The soundtrack to “Silverton Siege” is the sound of resistance

At the end of Silverton Siege, the new Netflix original movie, the gun-toting duo of Calvin (Thabo Rametsi) and Terra (Noxolo Dlamini) march fearlessly to the bank’s open doors for another showdown with the police. They knew their destiny was death.

The scene drowns in alarming red lights, then fades to black with the sound of gunfire. Zamo Mbutho’s “Asimbonanaga” plays next; the song is a mournful acapella evoking the mood of the anti-apartheid struggle in South Africa.

Directed by South African filmmaker Mandla Dube, Silverton Headquarters features a soundtrack that grounds the film with tone and character. These songs are forged in an African revolutionary consciousness. From the Afrobeat anthem “Zombie” by Fela Kuti to “Hamba Kahle Umkhonto” by Philip Miller. In the case of South Africa, they re-enchant the role played by songs in galvanizing people against apartheid.

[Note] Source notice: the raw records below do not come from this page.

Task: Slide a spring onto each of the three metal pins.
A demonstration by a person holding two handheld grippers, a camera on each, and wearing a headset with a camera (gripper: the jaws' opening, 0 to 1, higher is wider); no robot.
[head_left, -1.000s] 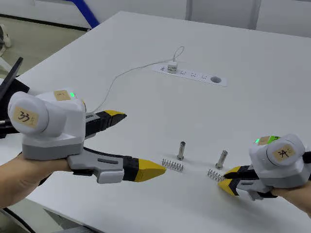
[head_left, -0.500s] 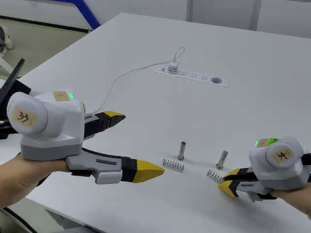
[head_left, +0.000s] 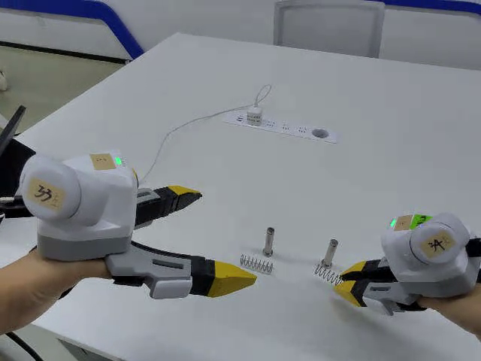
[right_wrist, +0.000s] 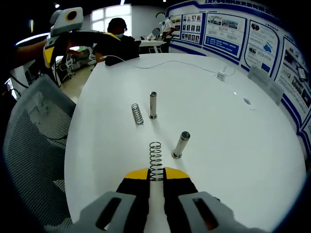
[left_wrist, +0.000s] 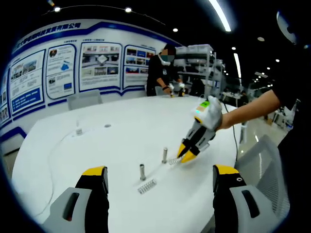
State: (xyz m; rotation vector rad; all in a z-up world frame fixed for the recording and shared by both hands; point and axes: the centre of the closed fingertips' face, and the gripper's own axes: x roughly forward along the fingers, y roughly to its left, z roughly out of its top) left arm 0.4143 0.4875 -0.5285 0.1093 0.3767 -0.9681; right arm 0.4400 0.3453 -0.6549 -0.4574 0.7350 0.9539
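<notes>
Two short metal pins stand upright on the white table, the left pin (head_left: 268, 241) and the right pin (head_left: 329, 253). A loose spring (head_left: 256, 264) lies in front of the left pin. My right gripper (head_left: 347, 280) is shut on the near end of a second spring (head_left: 328, 274), whose free end points at the right pin's base. In the right gripper view, that held spring (right_wrist: 155, 160) sticks out from the gripper (right_wrist: 155, 175), just left of the nearer pin (right_wrist: 180, 144). My left gripper (head_left: 219, 236) hovers open and holds nothing, left of the pins.
A power strip (head_left: 282, 126) with a white plug and cable lies farther back on the table (head_left: 391, 150). A chair (head_left: 323, 22) stands at the far edge. A mesh chair (right_wrist: 34, 145) is beside the table's near edge. A person (left_wrist: 163, 68) stands beyond the table.
The head camera has tilted, shifting the whole scene. My right gripper has edged left with the spring, whose free end now lies closer to the right pin's base. The left gripper stays open.
</notes>
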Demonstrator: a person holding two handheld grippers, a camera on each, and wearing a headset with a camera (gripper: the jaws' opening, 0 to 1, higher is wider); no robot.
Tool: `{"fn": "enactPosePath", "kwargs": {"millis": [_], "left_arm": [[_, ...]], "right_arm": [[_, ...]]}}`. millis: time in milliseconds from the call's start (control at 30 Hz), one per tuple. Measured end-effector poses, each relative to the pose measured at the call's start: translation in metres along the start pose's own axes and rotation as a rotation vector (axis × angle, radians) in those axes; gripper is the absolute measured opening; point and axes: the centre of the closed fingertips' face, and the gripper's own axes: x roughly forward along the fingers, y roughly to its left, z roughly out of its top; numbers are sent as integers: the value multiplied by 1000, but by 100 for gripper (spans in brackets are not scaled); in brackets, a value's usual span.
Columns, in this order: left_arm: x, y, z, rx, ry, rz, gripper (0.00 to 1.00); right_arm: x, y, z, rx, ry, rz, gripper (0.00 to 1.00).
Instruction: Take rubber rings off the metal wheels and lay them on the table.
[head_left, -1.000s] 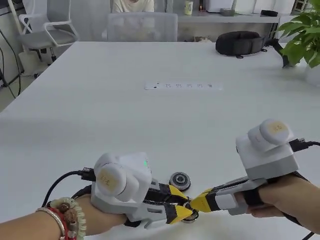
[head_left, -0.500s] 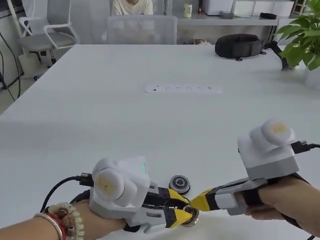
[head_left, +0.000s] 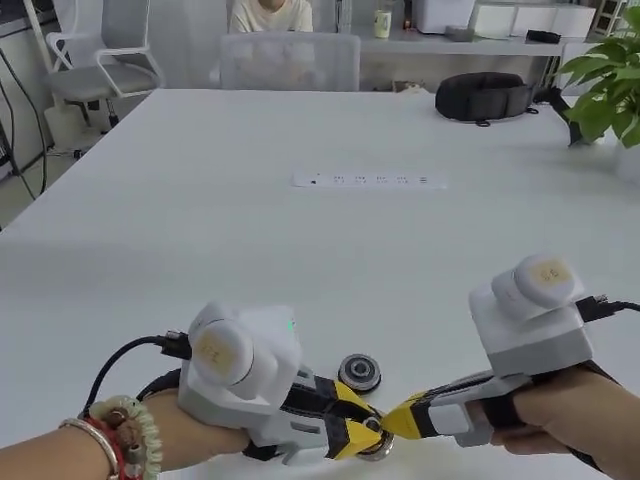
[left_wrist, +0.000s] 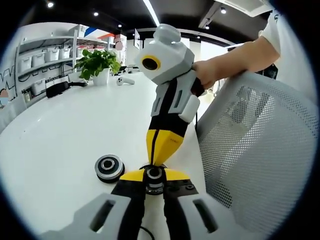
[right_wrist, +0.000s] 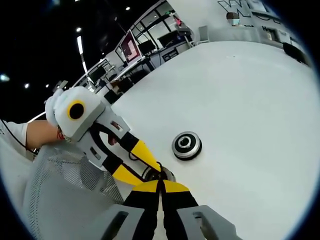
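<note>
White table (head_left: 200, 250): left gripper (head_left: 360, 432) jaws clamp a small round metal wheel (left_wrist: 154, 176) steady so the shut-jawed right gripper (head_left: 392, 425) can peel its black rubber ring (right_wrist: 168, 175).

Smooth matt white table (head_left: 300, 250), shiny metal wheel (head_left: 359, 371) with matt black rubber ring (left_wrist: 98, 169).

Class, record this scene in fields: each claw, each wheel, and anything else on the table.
Left claw: shut on held wheel
Right claw: shut, tips at that wheel's rim; grip on a ring unclear
Free wheel: flat on table, apart from both claws
Power strip: mid-table, beyond the claws
</note>
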Motion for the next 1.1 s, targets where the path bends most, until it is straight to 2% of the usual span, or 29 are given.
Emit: {"fn": "enactPosePath", "kwargs": {"millis": [133, 433, 567, 733, 867, 900, 1000, 1100], "left_arm": [[-2, -1, -1, 9, 12, -4, 7], [-4, -4, -3, -15, 36, -16, 8], [-4, -6, -3, -21, 46, -21, 12], [-7, -10, -3, -48, 100, -31, 16], [-10, -12, -4, -54, 114, -52, 21], [-11, -12, -3, -56, 116, -53, 22], [-16, -11, 12, -35, 81, -39, 22], [-22, -10, 22, -34, 67, -32, 25]], "right_arm": [[1, 3, -1, -6, 2, 5, 0], [3, 6, -2, -46, 8, -1, 0], [3, 6, -3, -57, 9, -8, 0], [2, 7, -3, -63, 9, -8, 0], [1, 9, 0, -59, -2, 2, 0], [1, 9, 1, -62, -3, 1, 0], [-1, 9, 1, -70, -4, -1, 0], [-2, 7, 1, -71, -6, 1, 0]]}}
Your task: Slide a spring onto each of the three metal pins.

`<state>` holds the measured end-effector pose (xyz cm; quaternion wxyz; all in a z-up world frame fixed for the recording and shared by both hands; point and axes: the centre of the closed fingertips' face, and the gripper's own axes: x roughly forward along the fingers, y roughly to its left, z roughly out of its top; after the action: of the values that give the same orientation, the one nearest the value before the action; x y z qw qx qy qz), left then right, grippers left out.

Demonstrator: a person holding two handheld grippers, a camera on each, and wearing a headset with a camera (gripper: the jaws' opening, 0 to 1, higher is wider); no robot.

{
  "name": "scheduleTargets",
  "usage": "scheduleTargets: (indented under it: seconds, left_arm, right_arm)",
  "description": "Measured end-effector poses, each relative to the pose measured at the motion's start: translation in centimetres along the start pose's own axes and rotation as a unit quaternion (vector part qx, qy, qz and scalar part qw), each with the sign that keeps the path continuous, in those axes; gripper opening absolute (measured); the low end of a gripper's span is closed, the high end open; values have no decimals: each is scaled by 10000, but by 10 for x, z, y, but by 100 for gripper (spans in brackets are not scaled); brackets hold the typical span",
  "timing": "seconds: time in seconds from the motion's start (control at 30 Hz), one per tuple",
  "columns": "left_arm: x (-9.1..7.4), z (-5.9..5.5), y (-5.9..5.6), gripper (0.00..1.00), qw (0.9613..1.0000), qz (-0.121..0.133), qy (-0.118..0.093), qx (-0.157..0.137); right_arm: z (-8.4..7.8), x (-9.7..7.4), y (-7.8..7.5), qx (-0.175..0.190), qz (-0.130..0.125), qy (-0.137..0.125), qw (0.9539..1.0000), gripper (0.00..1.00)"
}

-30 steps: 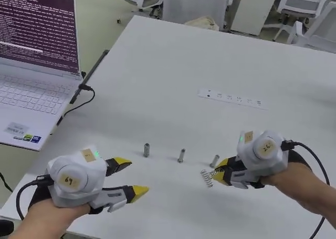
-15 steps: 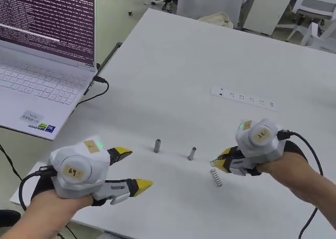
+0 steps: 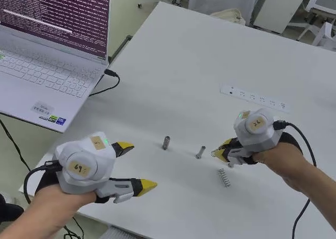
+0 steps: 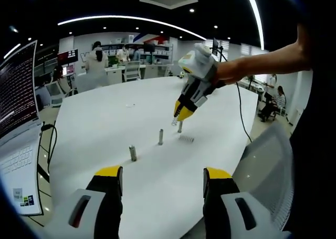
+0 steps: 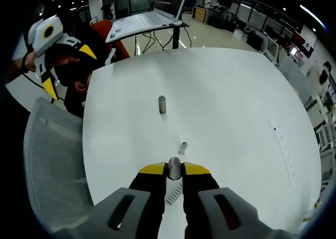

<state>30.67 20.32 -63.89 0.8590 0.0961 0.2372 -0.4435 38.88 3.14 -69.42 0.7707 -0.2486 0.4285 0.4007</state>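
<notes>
"While the right gripper (image 5: 174, 170) was pinching that spring (image 5: 174, 167) between its narrowed jaws, where did the pins stand?"

"They stood in a row on the white table (image 3: 173, 76). The farthest pin (image 3: 166, 142) looked ribbed, as if it wore a spring. The middle pin (image 3: 200, 152) was bare, just ahead of the jaw tips. The third pin (image 4: 179, 126) sat close under the gripper, and a loose spring (image 3: 224, 177) lay flat nearby."

"And the left gripper (image 3: 135, 165)?"

"It was spread wide, holding nothing, near the table's edge and well apart from the pins."

"How would you have done the step well?"

"I'd have tipped the wrist until the spring's bore stood upright over a bare pin's tip. Then I'd have lowered it straight and eased the grip only once the coils had caught. A slanted approach would likely have snagged the spring or toppled the pin."
</notes>
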Motion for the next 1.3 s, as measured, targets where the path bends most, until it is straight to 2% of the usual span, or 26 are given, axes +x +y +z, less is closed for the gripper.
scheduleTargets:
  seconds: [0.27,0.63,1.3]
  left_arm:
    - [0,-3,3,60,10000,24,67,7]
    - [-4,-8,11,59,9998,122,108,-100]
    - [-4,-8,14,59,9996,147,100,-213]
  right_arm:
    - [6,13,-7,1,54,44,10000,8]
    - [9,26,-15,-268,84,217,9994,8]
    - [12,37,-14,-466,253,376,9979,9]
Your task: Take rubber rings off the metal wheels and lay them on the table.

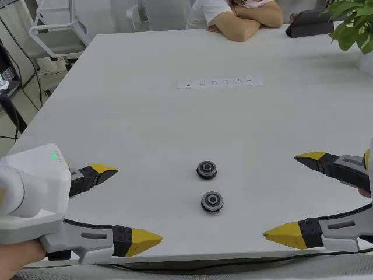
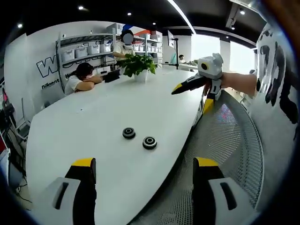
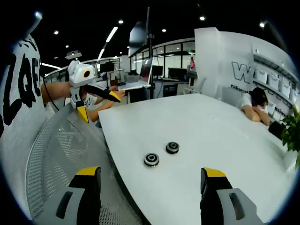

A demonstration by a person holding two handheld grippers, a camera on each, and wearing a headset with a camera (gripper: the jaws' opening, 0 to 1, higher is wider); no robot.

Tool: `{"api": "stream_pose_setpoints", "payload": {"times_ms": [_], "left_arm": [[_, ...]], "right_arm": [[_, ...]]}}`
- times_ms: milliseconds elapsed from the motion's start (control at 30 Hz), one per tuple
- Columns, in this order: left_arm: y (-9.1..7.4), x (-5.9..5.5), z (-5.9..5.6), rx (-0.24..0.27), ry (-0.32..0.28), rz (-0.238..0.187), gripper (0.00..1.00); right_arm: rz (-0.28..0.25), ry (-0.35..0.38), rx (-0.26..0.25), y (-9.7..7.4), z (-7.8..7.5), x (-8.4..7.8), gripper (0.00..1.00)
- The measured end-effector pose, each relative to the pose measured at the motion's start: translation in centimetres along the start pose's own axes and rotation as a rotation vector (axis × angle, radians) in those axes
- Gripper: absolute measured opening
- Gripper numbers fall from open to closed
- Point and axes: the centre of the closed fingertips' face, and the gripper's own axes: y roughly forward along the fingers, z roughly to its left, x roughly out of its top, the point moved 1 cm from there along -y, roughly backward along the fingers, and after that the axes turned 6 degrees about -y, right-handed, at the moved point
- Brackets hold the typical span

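Note:
Two small metal wheels with black rubber rings lie flat near the front of the white table: the farther wheel [image 1: 207, 170] [image 2: 129, 133] [image 3: 172, 147] and the nearer wheel [image 1: 212, 202] [image 2: 149, 142] [image 3: 151, 159]. My left gripper [image 1: 133, 204] [image 2: 145, 161] is open at the table's front left edge, left of the wheels and apart from them. Over the front right edge my right gripper [image 1: 284, 195] [image 3: 150, 171] is also open, with nothing between its yellow tips. Each gripper appears in the other's view: the right gripper [image 2: 197, 82], the left gripper [image 3: 96, 93].
A white power strip [image 1: 219, 82] lies mid-table beyond the wheels. At the far end a person [image 1: 239, 17] rests on folded arms, beside a dark case [image 1: 309, 24] and a green plant [image 1: 352, 23]. The table's front edge [image 1: 233, 256] runs just under both grippers.

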Motion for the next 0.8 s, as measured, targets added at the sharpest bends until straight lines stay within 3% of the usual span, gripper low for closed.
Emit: {"api": "stream_pose_setpoints", "payload": {"times_ms": [467, 667, 800], "left_arm": [[0.2, -0.2, 0.0, -0.004, 0.003, -0.003, 0.82], [0.3, -0.3, 0.1, -0.005, 0.001, 0.003, 0.82], [0.3, -0.2, 0.1, -0.005, 0.001, 0.001, 0.82]], "right_arm": [[0.056, -0.014, 0.032, 0.4, 0.6, -1.0, 0.92], [0.049, -0.016, 0.033, 0.4, 0.6, -0.9, 0.97], [0.046, -0.001, 0.047, 0.5, 0.8, -0.8, 0.95]]}}
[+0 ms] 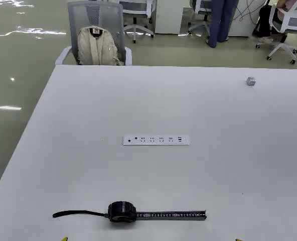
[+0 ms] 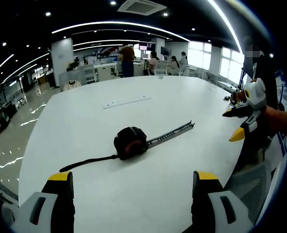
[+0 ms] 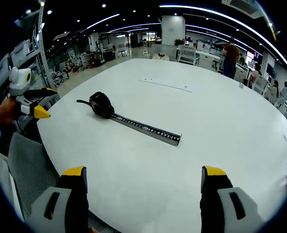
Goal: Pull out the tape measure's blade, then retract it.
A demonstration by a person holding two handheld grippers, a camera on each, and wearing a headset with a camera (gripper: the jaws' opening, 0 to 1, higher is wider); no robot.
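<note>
Presently, nearest: left gripper (image 2: 133, 177) and right gripper (image 3: 143, 171), each with jaws spread wide and nothing between them, poised over the near part of the table (image 1: 239, 165). Ahead of and between them: tape measure (image 1: 121, 211), case (image 2: 130, 142) lying on the white top, blade (image 3: 146, 128) already out toward the right gripper's side, strap (image 1: 78, 213) trailing toward the left gripper's (lock state not discernible). Likely hazards are the unheld case skidding when the blade is tugged, or the blade whipping back if released unbraked. Beyond it: power strip (image 1: 156, 140), then a chair (image 1: 96, 40) past the far edge.
</note>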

The siege of Silverton was a flashpoint in the movement for the release of Nelson Mandela. In 1980s South Africa, anti-apartheid freedom fighters – Wilfred Madela, Humphrey Makhubu, Stephen Mafoko – broke off their planned sabotage mission at Watloo petrol depots and fled from police. They hid at the Volkskas Bank in Silverton, Pretoria, where they held 25 civilians hostage.

In the film, Calvin is the de facto leader of the group, negotiating safe passage out of the bank. The officer in charge, Langerman (Arnold Vosloo), reluctantly agrees to the request and dispatches a helicopter piloted by a solo pilot. It’s a trap, however. Unbeknownst to them, the pilot Sechaba (Tumisho Masha) will deliver the group to the police once informed of their destination.

that of Fela”Zombie” starts playing when the trio, accompanied by a hostage, leaves the bank and heads for the chopper. What happens next is that the group knows it was created. Secaba pulls out a gun when he is outstripped by Calvin. He is disarmed, punched in the face and kicked out of the helicopter, then roughed up to the bank with the group.

Released in 1976, “Zombie” criticizes the military as a tool of oppression by the Nigerian government. It’s a parallel with the helicopter scene. Secaba, a black South African, is a police asset. By extension, he is in the service of the white ruling class helping to capture freedom fighters. What is teachable here is that in the process of overcoming oppression, the enemy does not always look like those in power, but can be anyone from the grassroots.

Although they look like the oppressed, these people are not engaged in revolutionary war or liberation. Their orders come from above. The next time we hear another song playing in the background is Chicco Twala’s “I Need Some Money”. The scene shows Calvin and Aldo pushing carts stacked with cash through the main hall of the bank. The stage soundtrack with this song diffuses the tension, turning the serious stakes upside down with its shangaan-disco liveliness.

“I Need Some Money” was released in 1986, and it was the South African artist and producer’s first hit. What does it mean to need money during this time? The global economic crisis has not spared South Africa, with rising inflation, unemployment and the weakening of its currency. But Calvin is not interested in money. This is another inversion that occurs. An economic downturn in the country where the search for material provisions would be justified is juxtaposed with the revolutionary mood of his group.

The cart is now outside the bank, where Terra and Calvin are holding a black American man at gunpoint. As Langerman tries to reason with them, the American pours fuel all over the cart on the orders of the duo. Engulfed in fire, “Impi” by Johnny Clegg and Juluka kicks off. Calvin walks sideways towards the press with their cameras and shouts, “Free Nelson Mandela!

It changes the trajectory of the story. Nelson Mandela was sent to prison in 1964 for treason and opposition to the apartheid regime. The clamor of his exit in film is underlined by the sheer stature of Johnny Clegg, who was not just a singer and songwriter, but a leading figure in the struggle against apartheid.

Photo credit: Neo Baepi/Netflix

His band, Julukua, was one of his successful co-ed bands. On their second album, African Litanyreleased in 1981, Impi is Zulu for ”war”. His version of “Asimbonanaga” was made with his other band Savuka from their album third world child and was dedicated to political prisoners, especially Mandela.

Silverton Headquarters is not a film without a body. Outside of the bank calling for Mandela’s release, Calvin and banking supervisor Christine (Elaine Dekker) put aside their differences. Unfortunately, she is shot by a rooftop sniper from the SWAT team.

“Hamba Khale Umkhonto” pervades this scene where she dies. It’s sad and gloomy. When Silverton Headquarters – which was released last month on Freedom Day – ends, the trio’s sacrifice becomes symbolic for what comes later: freedom.